Re: Kernel-managed IRQ affinity (cont)

From: Ming Lei
Date: Thu Jan 09 2020 - 20:28:23 EST


Hello Thomas,

On Thu, Jan 09, 2020 at 09:02:20PM +0100, Thomas Gleixner wrote:
> Ming,
>
> Ming Lei <ming.lei@xxxxxxxxxx> writes:
>
> > On Thu, Dec 19, 2019 at 09:32:14AM -0500, Peter Xu wrote:
> >> ... this one seems to be more appealing at least to me.
> >
> > OK, please try the following patch:
> >
> >
> > diff --git a/include/linux/sched/isolation.h b/include/linux/sched/isolation.h
> > index 6c8512d3be88..0fbcbacd1b29 100644
> > --- a/include/linux/sched/isolation.h
> > +++ b/include/linux/sched/isolation.h
> > @@ -13,6 +13,7 @@ enum hk_flags {
> > HK_FLAG_TICK = (1 << 4),
> > HK_FLAG_DOMAIN = (1 << 5),
> > HK_FLAG_WQ = (1 << 6),
> > + HK_FLAG_MANAGED_IRQ = (1 << 7),
> > };
> >
> > #ifdef CONFIG_CPU_ISOLATION
> > diff --git a/kernel/irq/manage.c b/kernel/irq/manage.c
> > index 1753486b440c..0a75a09cc4e8 100644
> > --- a/kernel/irq/manage.c
> > +++ b/kernel/irq/manage.c
> > @@ -20,6 +20,7 @@
> > #include <linux/sched/task.h>
> > #include <uapi/linux/sched/types.h>
> > #include <linux/task_work.h>
> > +#include <linux/sched/isolation.h>
> >
> > #include "internals.h"
> >
> > @@ -212,12 +213,33 @@ int irq_do_set_affinity(struct irq_data *data, const struct cpumask *mask,
> > {
> > struct irq_desc *desc = irq_data_to_desc(data);
> > struct irq_chip *chip = irq_data_get_irq_chip(data);
> > + const struct cpumask *housekeeping_mask =
> > + housekeeping_cpumask(HK_FLAG_MANAGED_IRQ);
> > int ret;
> > + cpumask_var_t tmp_mask;
> >
> > if (!chip || !chip->irq_set_affinity)
> > return -EINVAL;
> >
> > - ret = chip->irq_set_affinity(data, mask, force);
> > + if (!zalloc_cpumask_var(&tmp_mask, GFP_KERNEL))
> > + return -EINVAL;
>
> That's wrong.
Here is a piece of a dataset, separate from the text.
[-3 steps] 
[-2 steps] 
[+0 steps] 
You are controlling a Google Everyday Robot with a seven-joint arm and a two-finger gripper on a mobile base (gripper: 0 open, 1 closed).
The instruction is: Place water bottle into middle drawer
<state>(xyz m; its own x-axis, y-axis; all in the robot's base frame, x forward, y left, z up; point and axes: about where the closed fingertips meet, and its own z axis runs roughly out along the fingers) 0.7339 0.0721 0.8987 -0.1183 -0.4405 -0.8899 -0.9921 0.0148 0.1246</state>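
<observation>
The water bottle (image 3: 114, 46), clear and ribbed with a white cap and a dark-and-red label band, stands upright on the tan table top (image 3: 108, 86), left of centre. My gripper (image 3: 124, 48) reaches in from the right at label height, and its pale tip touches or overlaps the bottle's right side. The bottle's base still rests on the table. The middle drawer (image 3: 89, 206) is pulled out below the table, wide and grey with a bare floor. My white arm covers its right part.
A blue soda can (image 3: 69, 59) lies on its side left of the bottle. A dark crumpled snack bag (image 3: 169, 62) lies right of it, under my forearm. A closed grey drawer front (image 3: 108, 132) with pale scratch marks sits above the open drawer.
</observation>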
This code is called with interrupts disabled, so
> GFP_KERNEL is wrong. And NO, we won't do a GFP_ATOMIC allocation here.
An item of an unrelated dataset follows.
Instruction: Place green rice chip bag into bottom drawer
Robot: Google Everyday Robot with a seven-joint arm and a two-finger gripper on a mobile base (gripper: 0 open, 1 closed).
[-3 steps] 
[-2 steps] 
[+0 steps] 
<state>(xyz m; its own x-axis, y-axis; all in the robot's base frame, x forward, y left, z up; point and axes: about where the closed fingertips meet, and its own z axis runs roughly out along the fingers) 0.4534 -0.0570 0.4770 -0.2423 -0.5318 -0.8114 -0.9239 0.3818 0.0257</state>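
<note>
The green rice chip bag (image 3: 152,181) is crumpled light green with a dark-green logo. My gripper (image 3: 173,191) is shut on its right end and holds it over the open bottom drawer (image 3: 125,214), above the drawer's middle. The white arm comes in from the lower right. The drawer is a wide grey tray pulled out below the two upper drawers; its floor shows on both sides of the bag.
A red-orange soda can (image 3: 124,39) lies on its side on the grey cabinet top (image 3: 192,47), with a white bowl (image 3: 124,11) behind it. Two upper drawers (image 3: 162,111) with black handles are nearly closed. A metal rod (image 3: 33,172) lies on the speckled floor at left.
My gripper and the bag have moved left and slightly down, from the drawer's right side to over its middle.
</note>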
OK, looks desc->lock is held.

>
> > + /*
> > + * Userspace can't change managed irq's affinity, make sure
> > + * that isolated CPU won't be selected as the effective CPU
> > + * if this irq's affinity includes both isolated CPU and
> > + * housekeeping CPU.
> > + *
> > + * This way guarantees that isolated CPU won't be interrupted
> > + * by IO submitted from housekeeping CPU.
> > + */
> > + if (irqd_affinity_is_managed(data) &&
> > + cpumask_intersects(mask, housekeeping_mask))
> > + cpumask_and(tmp_mask, mask, housekeeping_mask);
>
> This is duct tape engineering with absolutely no semantics. I can't even
> figure out the intent of this 'managed_irq' parameter.

The intent is to isolate the specified CPUs from handling managed interrupt.

For non-managed interrupt, the isolation is done via userspace because
userspace is allowed to change non-manage interrupt's affinity.

>
> If the intent is to keep managed device interrupts away from isolated
> cores then you really want to do that when the interrupts are spread and
> not in the middle of the affinity setter code.
>
> But first you need to define how that mask should work:
>
> 1) Exclude CPUs from managed interrupt spreading completely
>
> 2) Exclude CPUs only when the resulting spreading contains
> housekeeping CPUs
>
> 3) Whatever ...

We can do that. The big problem is that the RT case can't guarantee that
IO won't be submitted from isolated CPU always. blk-mq's queue mapping
relies on the setup affinity, so un-known behavior(kernel crash, or io
hang, or other) may be caused if we exclude isolated CPUs from interrupt
affinity.

That is why I try to exclude isolated CPUs from interrupt effective affinity,
turns out the approach is simple and doable.


Thanks,
Ming